> [What to work on]: Would you please set down the lines of the data from the one containing "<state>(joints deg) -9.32" to the final line, exactly and only those?

◆ ◆ ◆ ◆ ◆ ◆ ◆

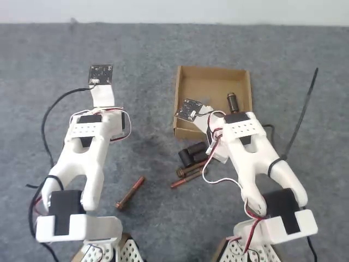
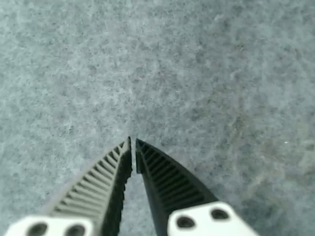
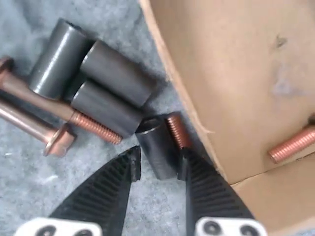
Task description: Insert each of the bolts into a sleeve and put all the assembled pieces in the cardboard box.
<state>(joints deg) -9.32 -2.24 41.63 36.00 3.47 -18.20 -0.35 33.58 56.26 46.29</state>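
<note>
- Most of the job lies ahead of us, judging by the grey counter (image 1: 163, 49), where nearly all the parts lie loose beside the box rather than in it.
- We see the cardboard box (image 1: 210, 87) standing in front of the right arm with one assembled piece (image 1: 232, 100) on its floor. We count that as the single finished delivery.
- We find the right hand (image 3: 158, 160) released, its jaws spread to either side of a sleeve (image 3: 156, 145) that lies on the counter just outside the box wall. We judge nothing clamped yet.
- We find the left hand (image 2: 133, 147) clenched on nothing, above bare counter.
- We count three spare sleeves (image 3: 115, 73) huddled together just beside that sleeve, none holding a bolt as far as we can tell.
- We see two bolts (image 3: 27, 120) lying against the spare sleeves and a lone bolt (image 1: 131, 192) between the arms.
- We see a copper thread (image 3: 176, 130) by the straddled sleeve's open end, but cannot tell whether that bolt is seated inside or only alongside. We therefore judge that three or four insertions and four deliveries remain.
</note>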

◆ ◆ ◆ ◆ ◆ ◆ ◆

> [Solved exercise]:
<state>(joints deg) -9.32 -2.24 41.63 36.00 3.47 -18.20 -0.35 33.58 56.26 46.29</state>
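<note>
- Most of the job lies ahead of us, judging by the grey counter (image 1: 163, 49), where nearly all the parts lie loose beside the box rather than in it.
- We see the cardboard box (image 1: 210, 87) standing in front of the right arm with one assembled piece (image 1: 232, 100) on its floor. We count that as the single finished delivery.
- We find the right hand (image 3: 158, 160) released, its jaws spread to either side of a sleeve (image 3: 156, 145) that lies on the counter just outside the box wall. We judge nothing clamped yet.
- We find the left hand (image 2: 133, 147) clenched on nothing, above bare counter.
- We count three spare sleeves (image 3: 115, 73) huddled together just beside that sleeve, none holding a bolt as far as we can tell.
- We see two bolts (image 3: 27, 120) lying against the spare sleeves and a lone bolt (image 1: 131, 192) between the arms.
- We see a copper thread (image 3: 176, 130) by the straddled sleeve's open end, but cannot tell whether that bolt is seated inside or only alongside. We therefore judge that three or four insertions and four deliveries remain.
</note>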

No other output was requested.